CARLOS TORO
Los jugadores, vestidos con sus harapos de diseño, salían a toda prisa del restaurante donde habían celebrado una comida de fraternidad. Habían faltado todos los hermanos brasileños (menos Roberto Carlos, quizás porque andaba con muletas). Sus rostros, casi demudados, expresaban una seriedad extrema. Algo gravísimo había ocurrido para que, esquivando a la prensa y a los curiosos, se dirigieran a toda prisa hacia sus cochazos, que no cabían en la calle (alguno casi ni cabía en la grúa que se lo llevaba por obstruir tranquilamente el tráfico). Quizás se mostraban muy afectados por el duro enfrentamiento Rajoy-Zapatero en el Congreso, lo que no auguraba nada bueno para el sosiego político y ciudadano del país...

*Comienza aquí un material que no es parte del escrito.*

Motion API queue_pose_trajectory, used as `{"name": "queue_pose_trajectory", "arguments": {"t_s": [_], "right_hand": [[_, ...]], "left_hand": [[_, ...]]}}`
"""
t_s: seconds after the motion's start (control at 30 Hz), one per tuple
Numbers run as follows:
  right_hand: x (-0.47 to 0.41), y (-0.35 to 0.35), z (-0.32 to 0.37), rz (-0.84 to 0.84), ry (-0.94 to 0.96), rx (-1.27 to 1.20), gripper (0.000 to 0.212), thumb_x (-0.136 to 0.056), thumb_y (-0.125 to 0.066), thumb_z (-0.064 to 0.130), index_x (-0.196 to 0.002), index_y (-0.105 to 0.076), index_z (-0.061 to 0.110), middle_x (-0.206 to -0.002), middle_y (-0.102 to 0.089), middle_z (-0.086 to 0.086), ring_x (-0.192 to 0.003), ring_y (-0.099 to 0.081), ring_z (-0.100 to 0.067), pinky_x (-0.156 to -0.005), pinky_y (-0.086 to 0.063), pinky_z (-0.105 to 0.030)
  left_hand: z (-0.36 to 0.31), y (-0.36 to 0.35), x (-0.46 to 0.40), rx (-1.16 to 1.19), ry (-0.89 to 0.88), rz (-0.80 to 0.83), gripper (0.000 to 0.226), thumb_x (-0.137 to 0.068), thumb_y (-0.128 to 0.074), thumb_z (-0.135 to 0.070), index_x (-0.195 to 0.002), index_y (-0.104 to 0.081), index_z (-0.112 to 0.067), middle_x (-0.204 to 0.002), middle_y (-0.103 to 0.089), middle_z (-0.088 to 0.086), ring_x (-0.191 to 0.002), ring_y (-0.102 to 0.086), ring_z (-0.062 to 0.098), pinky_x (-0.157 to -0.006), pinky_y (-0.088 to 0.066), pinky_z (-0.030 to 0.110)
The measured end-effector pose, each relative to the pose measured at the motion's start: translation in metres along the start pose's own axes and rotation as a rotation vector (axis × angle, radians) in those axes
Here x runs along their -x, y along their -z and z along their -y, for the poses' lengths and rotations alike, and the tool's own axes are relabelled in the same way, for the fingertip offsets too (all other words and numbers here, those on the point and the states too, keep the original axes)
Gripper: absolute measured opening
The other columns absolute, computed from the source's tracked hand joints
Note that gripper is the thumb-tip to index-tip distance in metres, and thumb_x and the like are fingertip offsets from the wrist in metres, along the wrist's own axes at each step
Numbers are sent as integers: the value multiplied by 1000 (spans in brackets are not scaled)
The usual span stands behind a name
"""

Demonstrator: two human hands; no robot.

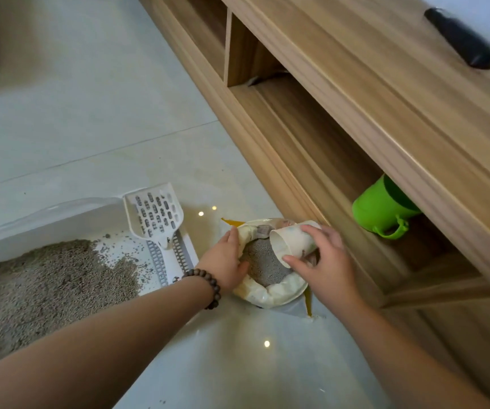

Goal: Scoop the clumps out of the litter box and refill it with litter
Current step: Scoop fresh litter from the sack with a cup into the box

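Hands: both reach down to an open litter bag (270, 296) standing on the pale tiled floor (90, 98), seen from a head-worn camera.
Left hand: the left hand (227, 261) grips the rolled-down rim of the bag on its near-left side, thumb inside the opening, fingers curled over the rim; a dark beaded bracelet (208, 286) circles the wrist.
Right hand: the right hand (323, 261) holds a white cup (292, 242) tipped on its side over the bag's mouth, open end facing left and down toward the grey litter (263, 265) inside; thumb below the cup, fingers wrapped over its top.
Litter box: the white litter box (46, 215) sits to the left of the bag, its near corner almost beside the left wrist; a heap of brownish-grey pellets (46, 284) covers most of its floor, with loose grains scattered toward the bare right end.
Scoop: a white slotted scoop (155, 215) leans at the box's right end, blade upward, handle down by a ridged grate.
Surroundings: a long wooden cabinet (356, 119) runs diagonally along the right; a green mug (382, 209) lies on its side in the open lower shelf, and a black object (458, 38) rests on the top surface.
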State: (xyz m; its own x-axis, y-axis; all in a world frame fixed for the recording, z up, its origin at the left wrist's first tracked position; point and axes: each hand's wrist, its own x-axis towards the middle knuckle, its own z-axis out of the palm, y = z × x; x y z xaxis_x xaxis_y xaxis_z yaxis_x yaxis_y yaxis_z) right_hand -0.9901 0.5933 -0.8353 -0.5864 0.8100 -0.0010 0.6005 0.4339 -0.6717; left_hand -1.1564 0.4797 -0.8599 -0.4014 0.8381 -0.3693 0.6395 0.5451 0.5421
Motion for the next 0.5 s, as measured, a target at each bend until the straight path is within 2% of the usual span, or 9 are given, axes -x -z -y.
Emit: {"name": "queue_pose_trajectory", "arguments": {"t_s": [0.07,0.13,0.27,0.37,0.43,0.5], "right_hand": [[0,-11,3,67,134,237,60,-69,-81,28,-124,-58,20,-135,-40,-6,-117,-46,-22,-94,-40,-24],[-1,-24,0,125,241,469,60,-67,-81,27,-122,-58,19,-138,-41,-11,-118,-47,-29,-89,-50,-37],[-5,-35,-1,147,231,684,63,-52,-88,25,-109,-61,17,-129,-51,-17,-108,-55,-36,-75,-53,-38],[-5,-40,-1,195,238,726,63,-53,-87,27,-110,-61,17,-134,-48,-18,-113,-52,-38,-86,-50,-39],[-6,-40,1,214,262,738,62,-62,-82,32,-117,-58,20,-141,-40,-16,-120,-46,-36,-98,-43,-39],[-8,-42,4,300,209,677,60,-73,-72,37,-128,-51,24,-147,-29,-13,-128,-36,-34,-107,-33,-39]], "left_hand": [[3,3,3,-4,-27,12,79,-92,-55,-29,-150,-7,-7,-149,-35,9,-125,-49,25,-98,-41,31],[6,5,7,0,-55,18,80,-92,-55,-31,-151,-5,-10,-151,-32,9,-122,-51,24,-97,-41,30],[12,1,10,16,-84,51,89,-91,-56,-40,-152,5,-17,-160,-8,8,-134,-41,20,-108,-33,28],[14,-1,10,80,-73,84,108,-81,-66,-51,-151,9,-17,-160,-2,6,-144,-22,16,-114,-22,26],[14,-1,11,117,-69,108,119,-73,-72,-55,-151,11,-17,-161,1,6,-146,-14,15,-114,-18,24],[15,-2,11,139,-56,119,124,-70,-75,-55,-150,12,-18,-161,4,5,-146,-13,15,-113,-16,22]]}}
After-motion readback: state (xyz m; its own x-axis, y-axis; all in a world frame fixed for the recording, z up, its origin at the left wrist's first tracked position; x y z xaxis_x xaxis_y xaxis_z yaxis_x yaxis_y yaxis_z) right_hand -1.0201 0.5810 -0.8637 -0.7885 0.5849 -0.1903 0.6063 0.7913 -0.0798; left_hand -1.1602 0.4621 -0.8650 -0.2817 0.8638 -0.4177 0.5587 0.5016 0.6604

Nada de eso. El asunto era infinitamente más grave. Su presidente, Calderón, no Zapatero, había llamado a Guti «promesa de 31 años». Y «medio actor de Hollywood» a Beckham. Y se había lamentado de la poca cultura de los jugadores (o, al menos, de la mayoría). Y había hecho público el sueldo de Casillas, contraponiéndolo al mucho más modesto de Diego López.
A Calderón le podrán crecer los enanos, las deudas, los problemas y los enemigos, pero no la nariz. Tiene toda la razón. Pero debería habérsela callado, o reservado para los postres de una cena familiar en una festividad señalada. Desde su ascenso ¿provisional? a la presidencia, ha mostrado una considerable incontinencia verbal de diverso tipo, resumida en un cóctel de triunfalismo y demagogia que no se entiende muy bien sin aceptar que el trono madridista transforma para mal a quien lo ocupa. Ahora su imprudencia ha sido de orden doméstico y de una puerilidad asombrosa en un hombre maduro y un abogado experto. Un error y una torpeza. Tal vez un pecado, pero no un crimen. Sin embargo, tranquilo todo el mundo. Dentro de unos días, con la Copa de hoy y la Liga del domingo, este asunto carecerá de importancia, sobre todo para los jugadores, que siempre van a lo suyo y tienen la memoria frágil de los jóvenes felices.
Calderón, arrepentido y escarmentado, podría citar en voz baja a Quevedo: «¿Nunca se ha de decir lo que se siente?» Lo que de verdad debe temer el presidente es, el día 29, la decisión judicial respecto a los votos por correo. Puede que entonces se vea impelido a citar de nuevo amargamente al genial don Francisco: «Cualquier instante de esta vida humana es un nuevo argumento que me advierte cuán frágil es, cuán mísera y cuán vana».